_Task statement_
Transcribe all data verbatim. Skip the pictures.

(Given information Opens)

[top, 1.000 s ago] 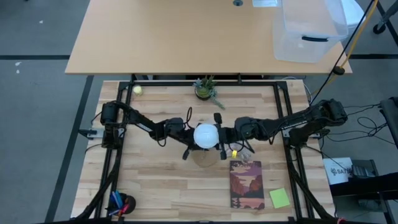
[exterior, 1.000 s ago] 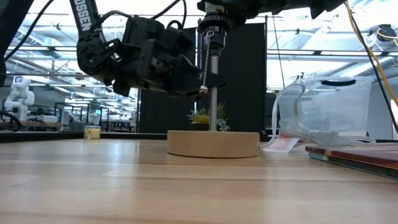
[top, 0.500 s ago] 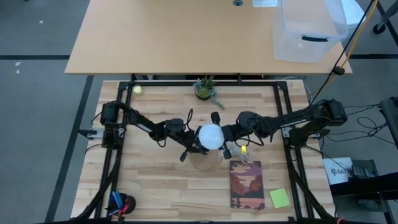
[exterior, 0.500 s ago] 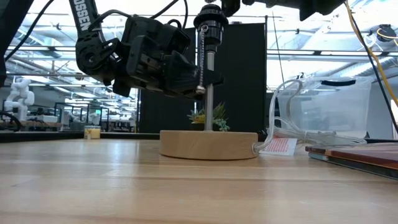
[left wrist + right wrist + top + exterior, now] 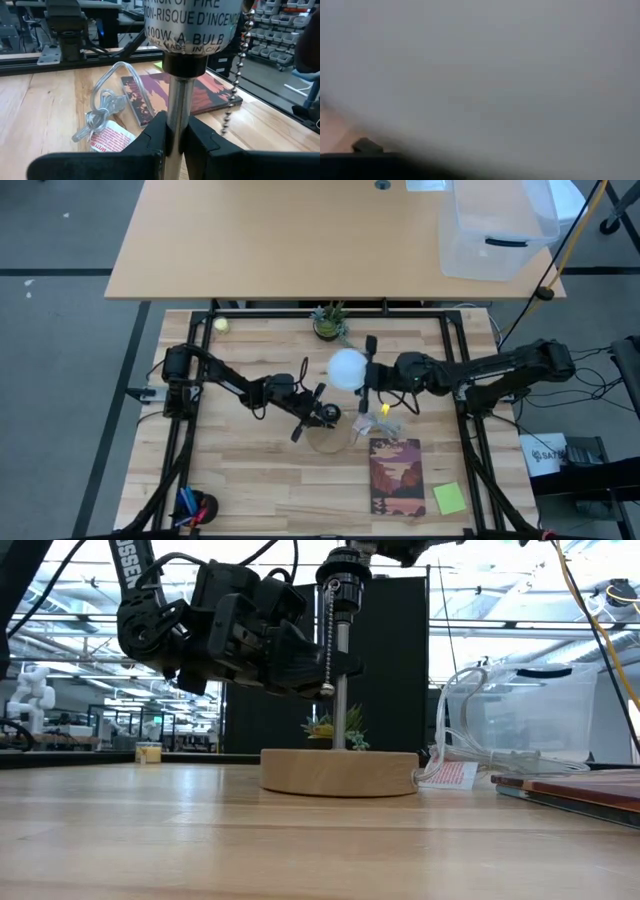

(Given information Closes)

_Finished task_
[top, 1.000 s ago] 
[exterior, 1.000 s ago] 
[top, 0.500 s ago] 
[exterior, 0.500 s ago] 
[left wrist + right wrist + top + exterior, now] 

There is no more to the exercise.